● WORK TO BE COMPLETED
Reproduce the records precisely. Omit every picture.

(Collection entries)
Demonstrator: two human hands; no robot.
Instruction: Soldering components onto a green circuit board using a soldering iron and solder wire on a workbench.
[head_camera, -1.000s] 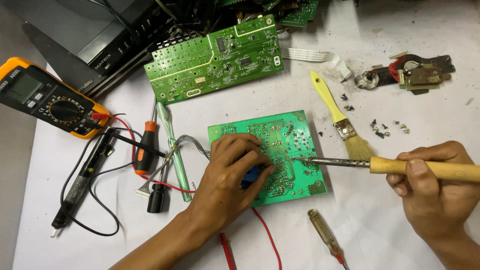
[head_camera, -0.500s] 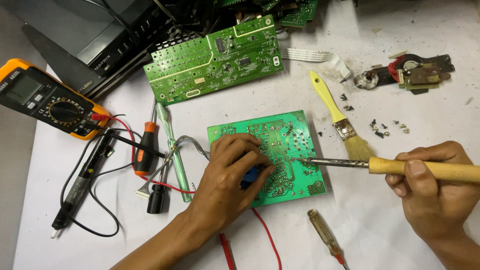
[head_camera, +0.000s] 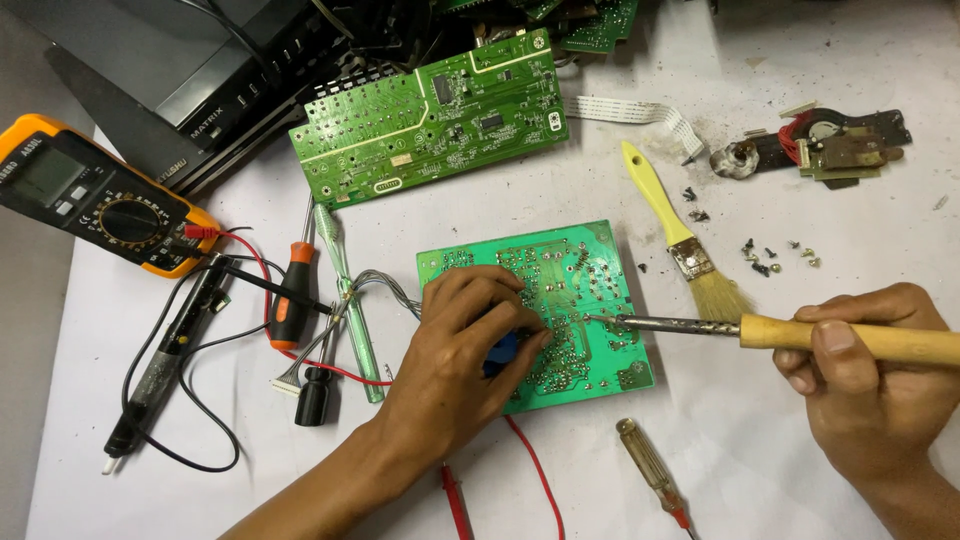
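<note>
Head view: left hand (head_camera: 460, 355) presses fingers down on the green board (head_camera: 560, 290) at table (head_camera: 800, 450) centre to steady it, while right hand (head_camera: 870, 370), at three o'clock, grips the soldering iron (head_camera: 760, 330), tip touching its joints.

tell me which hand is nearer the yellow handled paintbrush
Right. The right hand grips the soldering iron just below-right of the paintbrush bristles. The left hand rests on the green circuit board, farther off to the brush's left.
</note>
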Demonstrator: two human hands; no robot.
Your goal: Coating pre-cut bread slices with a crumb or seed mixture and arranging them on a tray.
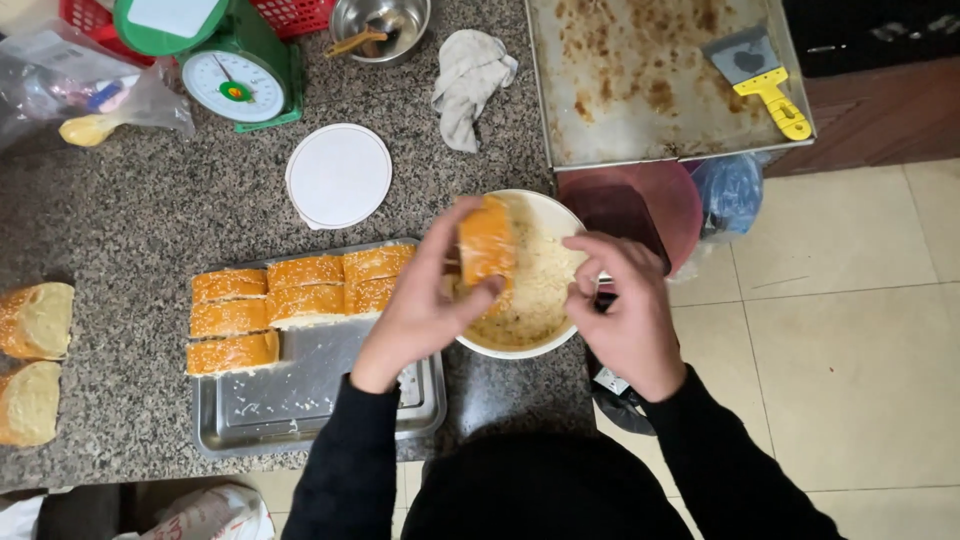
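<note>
Bread (486, 245), an orange-crusted piece with crumbs on it, is held by the left hand (425, 300) over the white bowl (563, 215) of pale shreds at the near edge of the speckled tabletop (130, 220).

At the far left edge of the tabletop lie two cut pieces of pale bread (35, 320), one behind the other. Farther back sit a clear plastic bag (70, 90) and a green kitchen scale (240, 80) with a round dial. Right of the pale bread a metal tray (300, 400) holds rows of orange coated slices (290, 300) at its far end, and its near part is bare metal. Behind the tray lies a round white lid (338, 175). Farther back stand a small steel bowl (380, 25) and a crumpled grey cloth (470, 85).

The left hand's fingers are closed around the bread, thumb on the near side, the piece standing upright above the bowl's left half. The right hand (625, 310) hovers over the bowl's right rim with its fingers (590, 275) curled and pinched together; whether they hold any shreds cannot be told.

Far right, a stained baking sheet (640, 80) carries a scraper with a yellow handle (765, 80). Below it are a dark red bin (640, 200) and the tiled floor (850, 350).
</note>
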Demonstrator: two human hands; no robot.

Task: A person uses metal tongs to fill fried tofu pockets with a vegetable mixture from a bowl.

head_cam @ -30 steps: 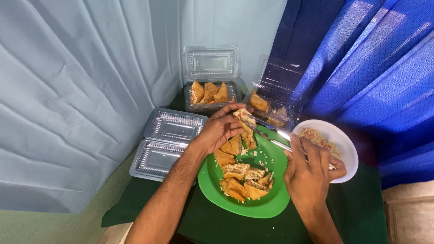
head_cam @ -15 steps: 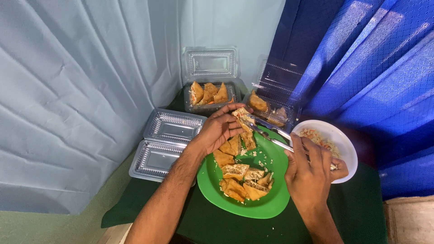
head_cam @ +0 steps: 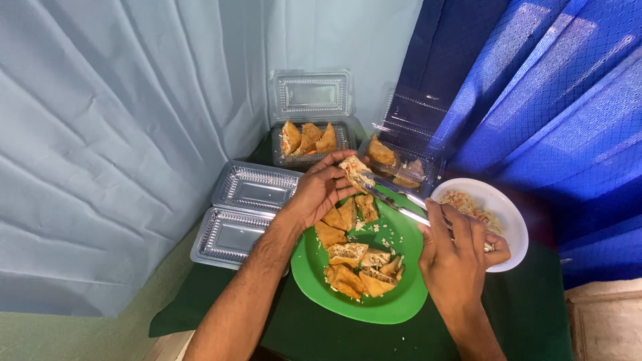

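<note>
My left hand holds a fried tofu piece over the far rim of a green plate. The plate carries several cut fried tofu pieces. My right hand grips a metal utensil whose tip rests against the held tofu piece. A white bowl of shredded filling sits just right of the right hand.
Two open clear plastic boxes hold more fried pieces: one at the back, one to its right. An empty open clear box lies left of the plate. Pale blue cloth hangs left, a dark blue curtain right. The table is dark green.
Both hands stay almost in place; the left hand has shifted the tofu piece slightly while the utensil stays against it.
</note>
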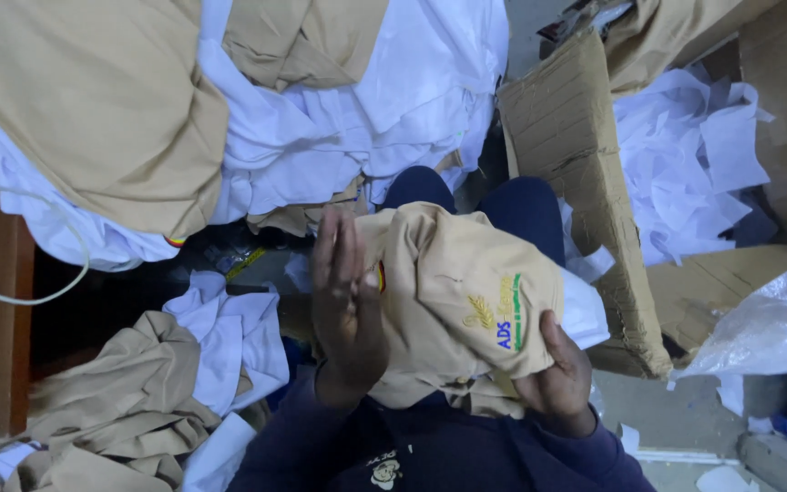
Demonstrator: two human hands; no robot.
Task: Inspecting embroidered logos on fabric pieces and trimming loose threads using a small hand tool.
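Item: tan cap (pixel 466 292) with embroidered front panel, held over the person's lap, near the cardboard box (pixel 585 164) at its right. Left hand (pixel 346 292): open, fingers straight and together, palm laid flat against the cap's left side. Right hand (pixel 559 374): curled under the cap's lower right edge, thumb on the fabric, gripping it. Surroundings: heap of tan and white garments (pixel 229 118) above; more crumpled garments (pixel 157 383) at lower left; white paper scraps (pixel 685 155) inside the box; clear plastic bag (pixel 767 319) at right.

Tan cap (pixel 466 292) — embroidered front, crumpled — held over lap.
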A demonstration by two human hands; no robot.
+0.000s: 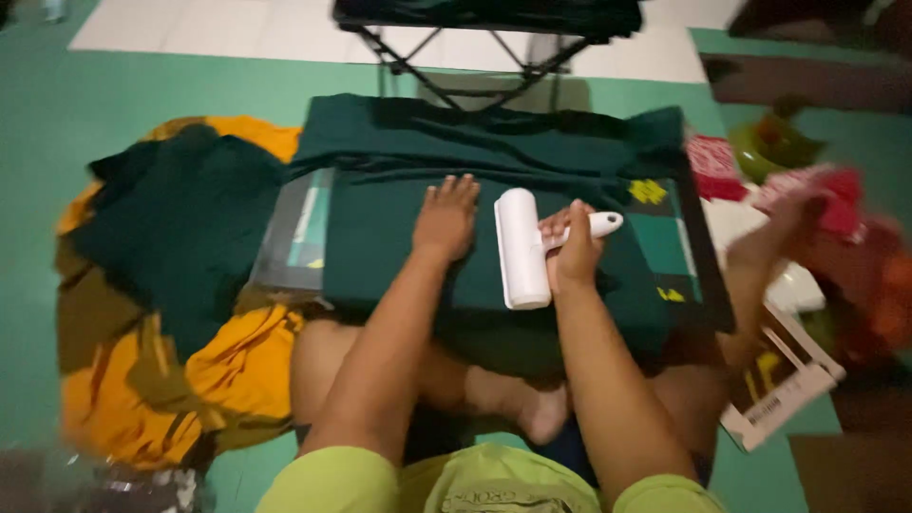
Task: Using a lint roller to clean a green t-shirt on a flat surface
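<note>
Gripping the lint roller (522, 248) handle, right hand (573, 255) keeps its drum pointing seemingly away; left hand (446, 218) flat on green cloth (380, 237)

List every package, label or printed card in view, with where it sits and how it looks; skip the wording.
Printed card: floor at lower right, beside the knee; flat rectangle, white border, dark face with yellow marks, barcode strip on its edge.
Red packet: right of the dark green cloth; red with pale pattern, blurred.

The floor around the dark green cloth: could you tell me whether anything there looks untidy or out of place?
Yes. Orange and dark clothes lie in a crumpled heap left of the folded green cloth, spilling across the green floor.
</note>
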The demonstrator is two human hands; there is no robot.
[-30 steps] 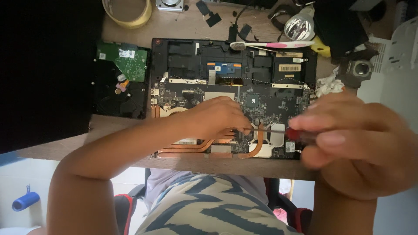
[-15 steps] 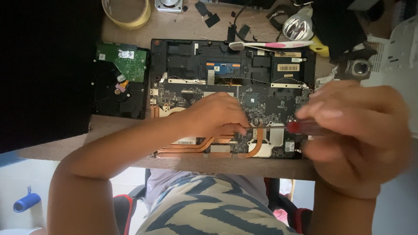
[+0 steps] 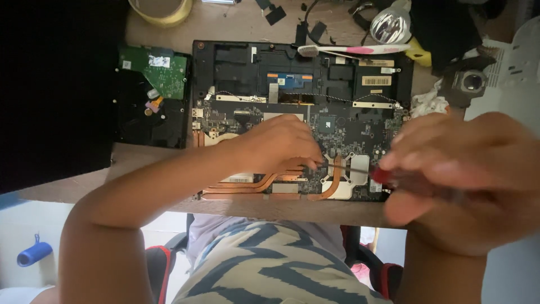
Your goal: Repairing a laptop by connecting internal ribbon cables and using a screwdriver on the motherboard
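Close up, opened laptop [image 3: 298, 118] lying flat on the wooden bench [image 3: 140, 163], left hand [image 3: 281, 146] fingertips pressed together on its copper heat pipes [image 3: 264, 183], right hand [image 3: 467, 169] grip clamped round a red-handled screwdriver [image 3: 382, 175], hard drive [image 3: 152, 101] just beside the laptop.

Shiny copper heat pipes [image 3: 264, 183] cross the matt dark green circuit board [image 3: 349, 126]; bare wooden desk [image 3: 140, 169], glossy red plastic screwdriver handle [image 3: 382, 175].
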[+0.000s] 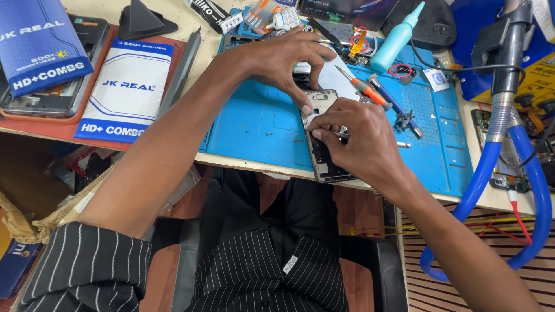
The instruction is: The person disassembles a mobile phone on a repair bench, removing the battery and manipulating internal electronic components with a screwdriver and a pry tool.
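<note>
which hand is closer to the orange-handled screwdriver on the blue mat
Right. The right hand sits just below the orange-handled screwdriver, nearly touching. The left hand is farther off to its left.

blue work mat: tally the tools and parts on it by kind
opened phone frame with grey metal rim, under both hands: 1
orange-handled screwdriver: 1
blue-handled screwdriver: 1
teal squeeze bottle with nozzle: 1
total: 4
</note>
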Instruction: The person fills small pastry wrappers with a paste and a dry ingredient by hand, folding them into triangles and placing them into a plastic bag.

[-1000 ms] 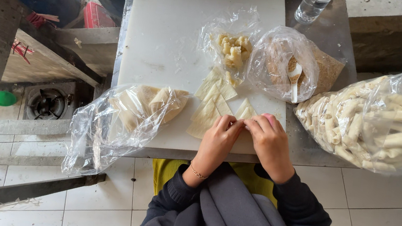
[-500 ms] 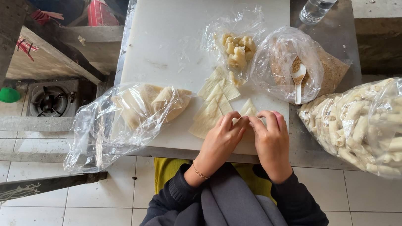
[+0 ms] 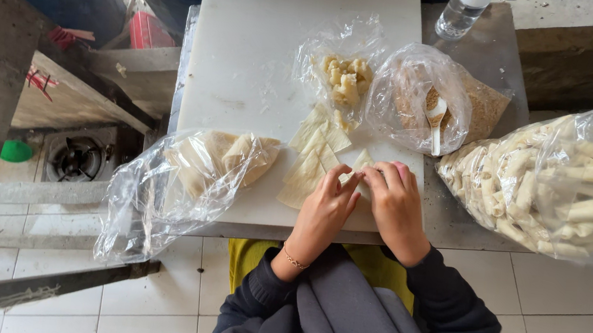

● RESULT BELOW
Demonstrator: two human hands; no robot.
Instruction: Soldering components onto a green circuit board using a soldering iron and solder wire on a workbench.
[head_camera, -1.000s] 
[head_camera, -0.500s] 
[head_camera, +0.000s] 
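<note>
Head view: left hand (head_camera: 460, 355) presses fingers down on the green board (head_camera: 560, 290) at table (head_camera: 800, 450) centre to steady it, while right hand (head_camera: 870, 370), at three o'clock, grips the soldering iron (head_camera: 760, 330), tip touching its joints.

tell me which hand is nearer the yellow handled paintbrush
Right. The right hand grips the soldering iron just below-right of the paintbrush bristles. The left hand rests on the green circuit board, farther off to the brush's left.
</note>
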Demonstrator: two human hands; no robot.
Your goal: Coating pre-cut bread slices with a crumb or seed mixture and arranging them on a tray.
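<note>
Bread (486, 245), an orange-crusted piece with crumbs on it, is held by the left hand (425, 300) over the white bowl (563, 215) of pale shreds at the near edge of the speckled tabletop (130, 220).

At the far left edge of the tabletop lie two cut pieces of pale bread (35, 320), one behind the other. Farther back sit a clear plastic bag (70, 90) and a green kitchen scale (240, 80) with a round dial. Right of the pale bread a metal tray (300, 400) holds rows of orange coated slices (290, 300) at its far end, and its near part is bare metal. Behind the tray lies a round white lid (338, 175). Farther back stand a small steel bowl (380, 25) and a crumpled grey cloth (470, 85).

The left hand's fingers are closed around the bread, thumb on the near side, the piece standing upright above the bowl's left half. The right hand (625, 310) hovers over the bowl's right rim with its fingers (590, 275) curled and pinched together; whether they hold any shreds cannot be told.

Far right, a stained baking sheet (640, 80) carries a scraper with a yellow handle (765, 80). Below it are a dark red bin (640, 200) and the tiled floor (850, 350).
</note>
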Demonstrator: two human hands; no robot.

Task: A person uses metal tongs to fill fried tofu pockets with a vegetable mixture from a bowl.

head_cam @ -30 steps: 
head_cam @ -15 steps: 
head_cam @ +0 steps: 

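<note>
My left hand holds a fried tofu piece over the far rim of a green plate. The plate carries several cut fried tofu pieces. My right hand grips a metal utensil whose tip rests against the held tofu piece. A white bowl of shredded filling sits just right of the right hand.
Two open clear plastic boxes hold more fried pieces: one at the back, one to its right. An empty open clear box lies left of the plate. Pale blue cloth hangs left, a dark blue curtain right. The table is dark green.
Both hands stay almost in place; the left hand has shifted the tofu piece slightly while the utensil stays against it.
</note>
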Demonstrator: two human hands; no robot.
Task: Inspecting embroidered logos on fabric pieces and trimming loose threads using a small hand tool.
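Item: tan cap (pixel 466 292) with embroidered front panel, held over the person's lap, near the cardboard box (pixel 585 164) at its right. Left hand (pixel 346 292): open, fingers straight and together, palm laid flat against the cap's left side. Right hand (pixel 559 374): curled under the cap's lower right edge, thumb on the fabric, gripping it. Surroundings: heap of tan and white garments (pixel 229 118) above; more crumpled garments (pixel 157 383) at lower left; white paper scraps (pixel 685 155) inside the box; clear plastic bag (pixel 767 319) at right.

Tan cap (pixel 466 292) — embroidered front, crumpled — held over lap.
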A demonstration by two human hands; no robot.
+0.000s: 
Task: Using a lint roller to clean a green t-shirt on a flat surface
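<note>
Gripping the lint roller (522, 248) handle, right hand (573, 255) keeps its drum pointing seemingly away; left hand (446, 218) flat on green cloth (380, 237)

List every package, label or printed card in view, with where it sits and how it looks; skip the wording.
Printed card: floor at lower right, beside the knee; flat rectangle, white border, dark face with yellow marks, barcode strip on its edge.
Red packet: right of the dark green cloth; red with pale pattern, blurred.

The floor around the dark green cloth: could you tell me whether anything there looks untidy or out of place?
Yes. Orange and dark clothes lie in a crumpled heap left of the folded green cloth, spilling across the green floor.
</note>
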The demonstrator is two human hands; there is no robot.
[-30 steps] 
[-15 steps] 
[+0 steps] 
Your goal: Repairing a laptop by connecting internal ribbon cables and using a screwdriver on the motherboard
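Close up, opened laptop [image 3: 298, 118] lying flat on the wooden bench [image 3: 140, 163], left hand [image 3: 281, 146] fingertips pressed together on its copper heat pipes [image 3: 264, 183], right hand [image 3: 467, 169] grip clamped round a red-handled screwdriver [image 3: 382, 175], hard drive [image 3: 152, 101] just beside the laptop.

Shiny copper heat pipes [image 3: 264, 183] cross the matt dark green circuit board [image 3: 349, 126]; bare wooden desk [image 3: 140, 169], glossy red plastic screwdriver handle [image 3: 382, 175].
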[+0.000s] 
The instruction is: The person disassembles a mobile phone on a repair bench, removing the battery and manipulating internal electronic components with a screwdriver and a pry tool.
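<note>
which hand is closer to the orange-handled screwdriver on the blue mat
Right. The right hand sits just below the orange-handled screwdriver, nearly touching. The left hand is farther off to its left.

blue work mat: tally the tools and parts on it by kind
opened phone frame with grey metal rim, under both hands: 1
orange-handled screwdriver: 1
blue-handled screwdriver: 1
teal squeeze bottle with nozzle: 1
total: 4
</note>
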Instruction: The person fills small pastry wrappers with a paste and a dry ingredient by hand, folding them into triangles and placing them into a plastic bag.

[-1000 ms] 
[-500 ms] 
[+0 ms] 

The work on this exercise is complete.